So, I can relate to the creation process of dubstep, because it came out of the curiosity of sound. But then, everybody started cloning dubstep, and it really wasn’t that interesting anymore. Skrillex, kind of, gave dubstep a face for me, and he was an explorer of sound. That’s what very much defined the ‘80s, explorers of what you could do with different synthesizers, and drum machines, and what have you. One thing that was defining, however, also, in the ‘80s was who could afford the synthesizers.
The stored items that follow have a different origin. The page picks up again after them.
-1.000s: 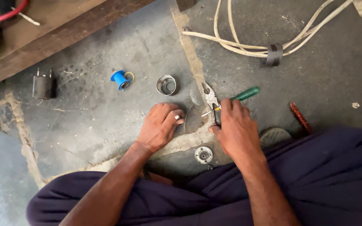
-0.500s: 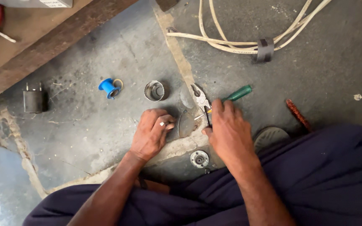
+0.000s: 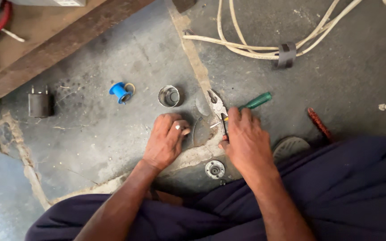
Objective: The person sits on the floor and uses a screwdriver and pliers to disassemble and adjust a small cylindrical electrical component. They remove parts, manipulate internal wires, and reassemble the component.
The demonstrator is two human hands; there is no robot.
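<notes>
My right hand (image 3: 245,138) rests on the concrete floor over a pair of pliers (image 3: 218,106), whose metal jaws stick out above my fingers and whose green handle (image 3: 256,101) shows to the right. My left hand (image 3: 166,138) lies fingers curled on the floor just left of it, pressing on a small dark part I cannot make out. A ring shows on one left finger. A round metal cup (image 3: 170,96) sits just above my left hand. A small round metal disc (image 3: 214,169) lies between my wrists.
A blue spool (image 3: 120,92) and a black plug adapter (image 3: 39,103) lie to the left. Cream cable with a black clamp (image 3: 287,54) loops at the top right. A wooden plank (image 3: 59,44) crosses the top left. A reddish tool (image 3: 320,124) lies at right, beside my dark trousers (image 3: 345,192).
The view has shifted slightly; my hands stay close together on the floor, the right one still on the pliers. Nothing else has visibly moved.
</notes>
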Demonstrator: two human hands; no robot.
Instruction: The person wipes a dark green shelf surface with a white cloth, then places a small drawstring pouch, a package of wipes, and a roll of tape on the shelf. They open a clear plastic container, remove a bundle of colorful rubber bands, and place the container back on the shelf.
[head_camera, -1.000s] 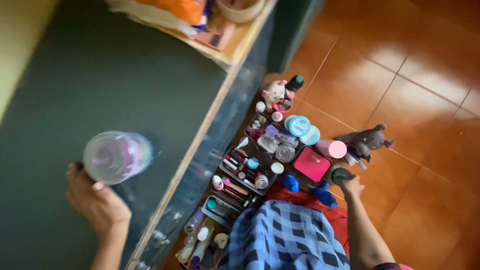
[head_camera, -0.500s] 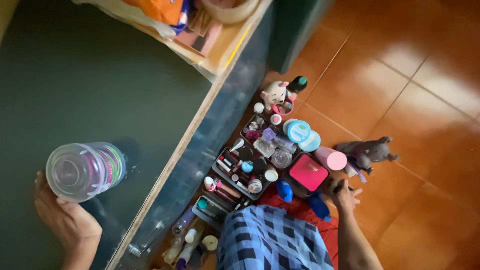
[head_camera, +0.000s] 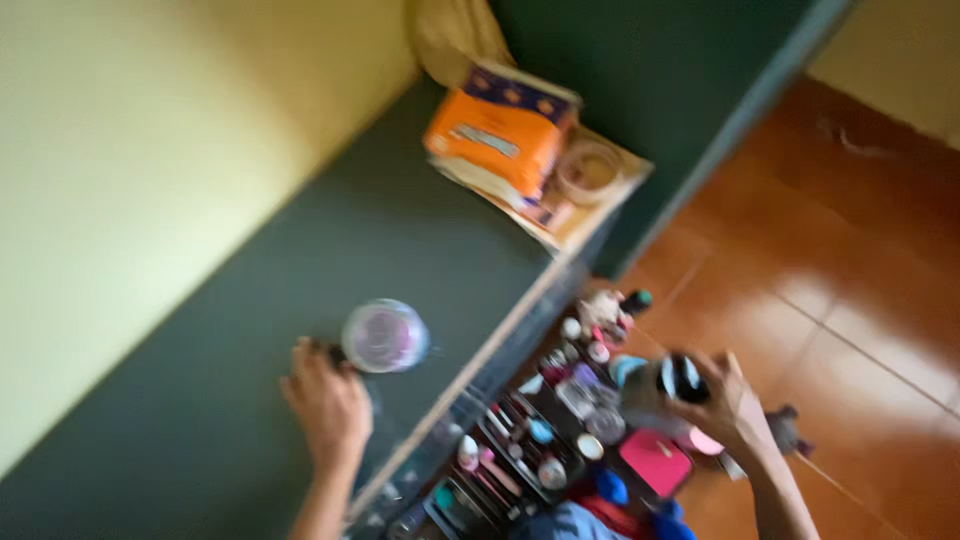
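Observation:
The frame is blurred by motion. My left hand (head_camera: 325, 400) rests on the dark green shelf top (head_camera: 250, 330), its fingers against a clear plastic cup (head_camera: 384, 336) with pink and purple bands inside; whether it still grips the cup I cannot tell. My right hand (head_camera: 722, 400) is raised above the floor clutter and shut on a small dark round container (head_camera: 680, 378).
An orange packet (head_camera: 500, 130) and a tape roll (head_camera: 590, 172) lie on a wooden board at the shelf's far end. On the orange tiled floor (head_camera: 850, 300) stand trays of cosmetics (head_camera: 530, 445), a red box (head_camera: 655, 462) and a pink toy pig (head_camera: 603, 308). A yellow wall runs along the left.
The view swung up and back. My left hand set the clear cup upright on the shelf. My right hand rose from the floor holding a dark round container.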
I wasn’t so very wealthy, so I had to make do with the cheaper stuff, while Jean-Michel Jarre had all the good stuff. It is an advantage, but today, I mean, I work with Propellerhead’s Reason, and within that DAW, you have what Jean-Michel had a thousand times over. For a couple of hundred bucks, or pounds in your world, you can have what he had. So, that opens up the competition.

That’s true, yes, but then it becomes less elitist. Although, maybe the accessibility has made it kind of busier and noisier in not such a good way at the same time, so that’s kind of a double-edged sword I guess.

Then we come back to Damokles, with that sword… Limitation is also a foundation of creation, come to think of it, so in a way it was better just having a handful of gear than the abundance of today. Right now I’m making an album with some Italian guys. It’s Batch Sound, a hip hop band. I used to be a champion doing scratching way back when, and I do it still.

So, I’m doing the scratching on all the tracks, and I sing and rap. I said to the guys, “So, are you thinking about maybe doing live performances? Because, if you are thinking that way, maybe this old guy is not what you want on stage.” We’re making really cool music and the album is due some time this spring, I think. Sometimes, one and one becomes more than two, and that’s very interesting. I’ve come to the conclusion that success is like love: You cannot find it, but you can make yourself available for it.

Yes, but if you don’t make yourself available in either case then it won’t happen. Do you do a lot of collaborations?

Yes I do from time to time, but there is one guy that I actually have been a mentor for musically-wise. He is called Amplitude Problem. You should absolutely check him out. His real name is Juan Irming, and he was my ‘apprentice’, as it were, many, many years ago in Sweden, and then he went to the US. Now, his son, Max, is also making a career within the music sphere. He’s called Max James, and they both make synthwave music. So, we are three generations making synthwave music, so yes, it is very good.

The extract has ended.